**Task to complete:**
All of the records should be given again verbatim.

**Supplied material:**

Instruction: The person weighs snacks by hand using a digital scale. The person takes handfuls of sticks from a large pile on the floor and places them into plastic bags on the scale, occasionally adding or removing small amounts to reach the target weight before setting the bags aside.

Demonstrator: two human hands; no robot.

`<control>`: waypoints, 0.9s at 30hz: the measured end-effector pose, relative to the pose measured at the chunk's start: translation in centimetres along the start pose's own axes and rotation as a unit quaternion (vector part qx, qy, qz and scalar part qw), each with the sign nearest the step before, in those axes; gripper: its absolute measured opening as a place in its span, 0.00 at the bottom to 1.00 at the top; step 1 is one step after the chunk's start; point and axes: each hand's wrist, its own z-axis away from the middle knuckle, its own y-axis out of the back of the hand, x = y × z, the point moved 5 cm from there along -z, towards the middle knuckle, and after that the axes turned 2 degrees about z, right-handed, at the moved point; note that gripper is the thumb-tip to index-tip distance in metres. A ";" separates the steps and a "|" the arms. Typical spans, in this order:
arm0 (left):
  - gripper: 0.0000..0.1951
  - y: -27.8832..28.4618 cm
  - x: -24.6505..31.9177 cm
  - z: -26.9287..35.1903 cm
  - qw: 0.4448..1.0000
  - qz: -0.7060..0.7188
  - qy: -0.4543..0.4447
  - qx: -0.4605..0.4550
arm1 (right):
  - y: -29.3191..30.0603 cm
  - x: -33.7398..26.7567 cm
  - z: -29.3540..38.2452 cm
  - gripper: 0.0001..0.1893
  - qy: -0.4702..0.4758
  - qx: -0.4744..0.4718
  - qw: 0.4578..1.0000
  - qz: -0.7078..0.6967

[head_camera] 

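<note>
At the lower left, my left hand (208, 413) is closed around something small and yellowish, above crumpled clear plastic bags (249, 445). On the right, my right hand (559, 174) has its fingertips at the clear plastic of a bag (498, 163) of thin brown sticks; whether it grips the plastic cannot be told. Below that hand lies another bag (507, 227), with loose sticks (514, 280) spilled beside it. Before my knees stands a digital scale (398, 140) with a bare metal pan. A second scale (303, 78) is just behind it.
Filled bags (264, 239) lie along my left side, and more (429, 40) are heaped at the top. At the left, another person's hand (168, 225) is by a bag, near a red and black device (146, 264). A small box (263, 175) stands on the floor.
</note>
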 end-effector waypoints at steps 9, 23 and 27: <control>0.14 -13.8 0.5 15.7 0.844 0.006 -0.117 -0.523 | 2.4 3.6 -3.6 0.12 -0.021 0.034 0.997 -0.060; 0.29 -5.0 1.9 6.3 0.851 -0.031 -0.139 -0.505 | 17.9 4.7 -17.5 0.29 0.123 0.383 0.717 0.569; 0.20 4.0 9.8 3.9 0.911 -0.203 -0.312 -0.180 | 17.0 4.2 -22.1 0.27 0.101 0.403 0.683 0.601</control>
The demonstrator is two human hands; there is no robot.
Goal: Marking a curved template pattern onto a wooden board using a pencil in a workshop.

**Answer area:**
Instruction: The person weighs snacks by hand using a digital scale. The person takes handfuls of sticks from a large pile on the floor and places them into plastic bags on the scale, occasionally adding or removing small amounts to reach the target weight before setting the bags aside.

Demonstrator: two human hands; no robot.

`<control>`: waypoints, 0.9s at 30hz: the measured end-effector pose, relative to the pose measured at the chunk's start: translation in centimetres along the start pose's own axes and rotation as a unit quaternion (vector part qx, qy, qz and scalar part qw), each with the sign nearest the step before, in those axes; gripper: its absolute measured opening as a place in its span, 0.00 at the bottom to 1.00 at the top; step 1 is one step after the chunk's start; point and axes: each hand's wrist, its own z-axis away from the middle knuckle, its own y-axis out of the back of the hand, x = y × z, the point moved 5 cm from there along -z, towards the middle knuckle, and after that the axes turned 2 degrees about z, right-handed, at the moved point; note that gripper is the thumb-tip to index-tip distance in metres. A ";" separates the steps and a "|" the arms. Typical spans, in this order:
arm0 (left):
  - gripper: 0.0000..0.1951
  - y: -27.8832..28.4618 cm
  - x: -24.6505..31.9177 cm
  - z: -26.9287..35.1903 cm
  - qw: 0.4448..1.0000
  - qz: -0.7060..0.7188
  - qy: -0.4543..0.4447
  - qx: -0.4605..0.4550
arm1 (right):
  - y: -29.3191..30.0603 cm
  - x: -33.7398..26.7567 cm
  - z: -29.3540..38.2452 cm
  - gripper: 0.0001..0.1893
  - qy: -0.4702..0.4758
  - qx: -0.4744..0.4718
  - qw: 0.4578..1.0000
  - qz: -0.7078..0.6967

[head_camera] 

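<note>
At the lower left, my left hand (208, 413) is closed around something small and yellowish, above crumpled clear plastic bags (249, 445). On the right, my right hand (559, 174) has its fingertips at the clear plastic of a bag (498, 163) of thin brown sticks; whether it grips the plastic cannot be told. Below that hand lies another bag (507, 227), with loose sticks (514, 280) spilled beside it. Before my knees stands a digital scale (398, 140) with a bare metal pan. A second scale (303, 78) is just behind it.
Filled bags (264, 239) lie along my left side, and more (429, 40) are heaped at the top. At the left, another person's hand (168, 225) is by a bag, near a red and black device (146, 264). A small box (263, 175) stands on the floor.
</note>
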 end-effector waypoints at steps 9, 23 and 27: <control>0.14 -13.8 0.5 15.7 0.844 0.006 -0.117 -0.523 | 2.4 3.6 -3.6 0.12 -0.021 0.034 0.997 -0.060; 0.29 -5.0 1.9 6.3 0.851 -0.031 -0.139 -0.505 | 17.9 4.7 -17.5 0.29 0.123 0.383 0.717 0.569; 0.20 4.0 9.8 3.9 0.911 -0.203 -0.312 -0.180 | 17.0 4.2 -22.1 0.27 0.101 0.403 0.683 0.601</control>
The demonstrator is two human hands; there is no robot.
Goal: Marking a curved template pattern onto a wooden board using a pencil in a workshop.

That completes the answer to the exercise.